Exercise: Exactly the lines below from the line with "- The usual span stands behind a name" through the line with "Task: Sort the" must make up the answer, both ends included and pictures left out.

Exercise materials:
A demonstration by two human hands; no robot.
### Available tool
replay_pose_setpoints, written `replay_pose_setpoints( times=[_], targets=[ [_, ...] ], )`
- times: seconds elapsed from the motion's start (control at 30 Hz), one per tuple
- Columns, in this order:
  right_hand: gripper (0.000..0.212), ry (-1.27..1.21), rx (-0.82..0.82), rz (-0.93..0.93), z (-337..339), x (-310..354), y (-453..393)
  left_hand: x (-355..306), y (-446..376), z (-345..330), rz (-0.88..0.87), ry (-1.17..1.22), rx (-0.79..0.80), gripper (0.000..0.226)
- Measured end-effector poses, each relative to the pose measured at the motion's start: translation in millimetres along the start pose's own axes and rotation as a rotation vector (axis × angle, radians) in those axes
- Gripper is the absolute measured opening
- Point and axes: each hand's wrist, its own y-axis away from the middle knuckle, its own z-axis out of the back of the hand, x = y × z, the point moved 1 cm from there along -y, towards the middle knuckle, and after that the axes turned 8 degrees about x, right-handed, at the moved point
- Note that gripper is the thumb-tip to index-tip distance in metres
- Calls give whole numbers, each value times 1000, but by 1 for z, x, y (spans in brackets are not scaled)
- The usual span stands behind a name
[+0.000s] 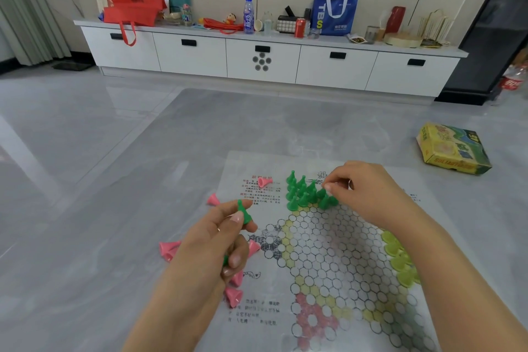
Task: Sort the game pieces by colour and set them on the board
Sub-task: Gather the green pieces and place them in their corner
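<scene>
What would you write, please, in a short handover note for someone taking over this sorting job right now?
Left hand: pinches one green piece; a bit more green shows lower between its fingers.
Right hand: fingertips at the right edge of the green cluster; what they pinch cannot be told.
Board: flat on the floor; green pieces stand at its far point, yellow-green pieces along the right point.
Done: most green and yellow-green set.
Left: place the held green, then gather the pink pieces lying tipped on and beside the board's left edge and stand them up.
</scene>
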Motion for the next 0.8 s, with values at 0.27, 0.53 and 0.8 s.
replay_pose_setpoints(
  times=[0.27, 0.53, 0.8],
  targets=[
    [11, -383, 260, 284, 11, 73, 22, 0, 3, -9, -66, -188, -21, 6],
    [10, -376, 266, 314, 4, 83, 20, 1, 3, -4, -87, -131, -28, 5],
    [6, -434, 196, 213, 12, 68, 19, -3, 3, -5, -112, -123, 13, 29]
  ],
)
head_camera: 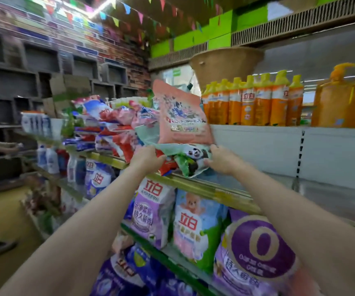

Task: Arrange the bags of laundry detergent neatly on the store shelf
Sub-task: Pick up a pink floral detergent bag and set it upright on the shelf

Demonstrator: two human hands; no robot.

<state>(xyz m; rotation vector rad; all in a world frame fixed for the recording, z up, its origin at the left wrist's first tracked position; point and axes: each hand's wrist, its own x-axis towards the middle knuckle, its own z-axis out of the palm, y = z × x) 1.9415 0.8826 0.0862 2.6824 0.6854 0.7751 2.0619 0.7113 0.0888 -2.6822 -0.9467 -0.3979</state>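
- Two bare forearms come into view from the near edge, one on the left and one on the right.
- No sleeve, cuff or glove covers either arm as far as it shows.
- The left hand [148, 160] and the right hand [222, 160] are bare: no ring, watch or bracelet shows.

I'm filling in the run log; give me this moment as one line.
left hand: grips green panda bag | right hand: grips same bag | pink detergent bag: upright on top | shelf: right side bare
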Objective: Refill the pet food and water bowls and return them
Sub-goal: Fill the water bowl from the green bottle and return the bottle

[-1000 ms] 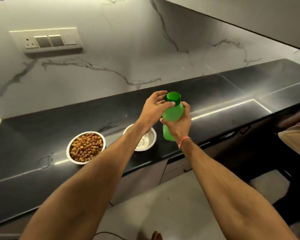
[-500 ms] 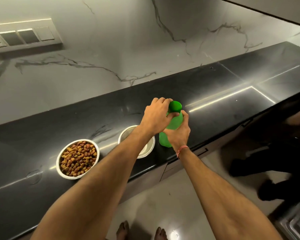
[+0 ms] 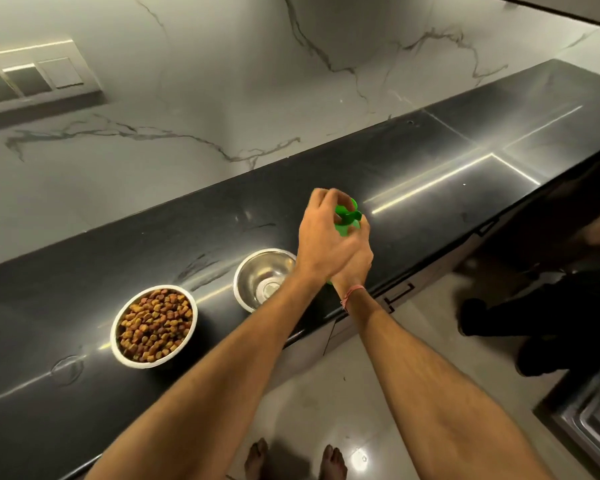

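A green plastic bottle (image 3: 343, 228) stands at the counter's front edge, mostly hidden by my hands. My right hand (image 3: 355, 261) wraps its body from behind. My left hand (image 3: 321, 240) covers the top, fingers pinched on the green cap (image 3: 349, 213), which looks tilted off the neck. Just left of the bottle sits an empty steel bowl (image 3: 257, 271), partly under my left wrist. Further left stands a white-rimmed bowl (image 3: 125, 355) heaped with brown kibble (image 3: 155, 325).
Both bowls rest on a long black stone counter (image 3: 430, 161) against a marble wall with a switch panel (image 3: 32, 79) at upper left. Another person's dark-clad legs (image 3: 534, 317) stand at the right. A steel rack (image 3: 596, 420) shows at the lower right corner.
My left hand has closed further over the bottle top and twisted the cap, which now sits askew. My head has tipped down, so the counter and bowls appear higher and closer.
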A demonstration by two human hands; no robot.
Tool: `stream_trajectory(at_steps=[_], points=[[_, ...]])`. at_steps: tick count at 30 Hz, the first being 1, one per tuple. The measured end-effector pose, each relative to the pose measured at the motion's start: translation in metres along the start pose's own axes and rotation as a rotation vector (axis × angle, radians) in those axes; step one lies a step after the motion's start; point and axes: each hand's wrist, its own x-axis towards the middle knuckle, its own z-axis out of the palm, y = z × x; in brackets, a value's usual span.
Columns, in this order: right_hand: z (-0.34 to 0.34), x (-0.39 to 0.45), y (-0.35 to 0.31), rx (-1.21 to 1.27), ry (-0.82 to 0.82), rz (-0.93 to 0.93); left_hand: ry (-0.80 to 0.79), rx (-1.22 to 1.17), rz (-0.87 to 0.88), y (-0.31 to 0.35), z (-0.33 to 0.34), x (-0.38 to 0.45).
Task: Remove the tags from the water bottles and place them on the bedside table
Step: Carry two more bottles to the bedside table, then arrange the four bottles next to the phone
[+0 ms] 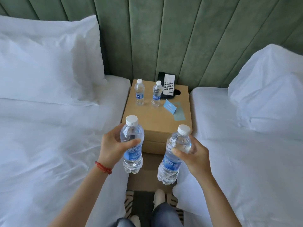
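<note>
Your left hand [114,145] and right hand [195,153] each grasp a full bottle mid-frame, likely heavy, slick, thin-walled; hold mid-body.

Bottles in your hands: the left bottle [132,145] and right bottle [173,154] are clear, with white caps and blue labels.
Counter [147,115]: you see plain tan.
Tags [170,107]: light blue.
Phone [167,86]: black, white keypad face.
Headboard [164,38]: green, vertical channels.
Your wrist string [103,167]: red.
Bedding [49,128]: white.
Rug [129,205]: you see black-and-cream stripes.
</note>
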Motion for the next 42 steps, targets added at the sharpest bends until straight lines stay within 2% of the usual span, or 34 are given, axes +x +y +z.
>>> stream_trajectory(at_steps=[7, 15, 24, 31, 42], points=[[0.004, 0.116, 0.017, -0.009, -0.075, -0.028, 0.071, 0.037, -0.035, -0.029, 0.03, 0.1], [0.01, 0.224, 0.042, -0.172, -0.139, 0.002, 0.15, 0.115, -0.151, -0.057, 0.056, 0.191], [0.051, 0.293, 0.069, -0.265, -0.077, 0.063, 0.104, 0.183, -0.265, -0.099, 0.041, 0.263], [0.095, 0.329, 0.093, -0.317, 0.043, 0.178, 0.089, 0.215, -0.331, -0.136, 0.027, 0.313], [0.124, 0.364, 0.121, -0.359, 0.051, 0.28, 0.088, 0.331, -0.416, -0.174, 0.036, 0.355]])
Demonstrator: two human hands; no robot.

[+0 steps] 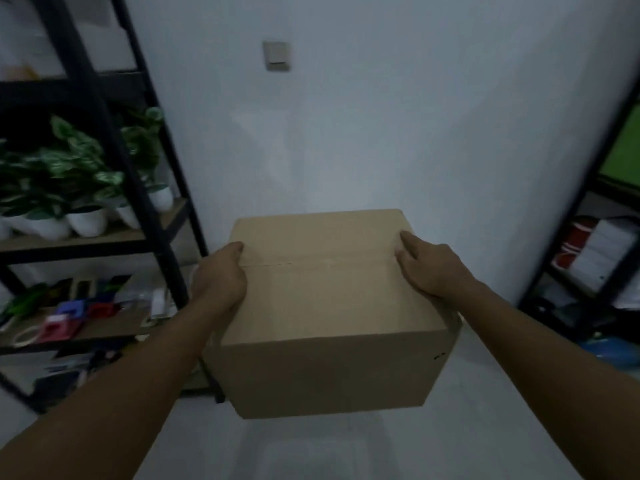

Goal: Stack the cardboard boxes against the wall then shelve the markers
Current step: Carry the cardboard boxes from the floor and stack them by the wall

The completed task:
- The usual span stands behind a name
[+0.000s] 
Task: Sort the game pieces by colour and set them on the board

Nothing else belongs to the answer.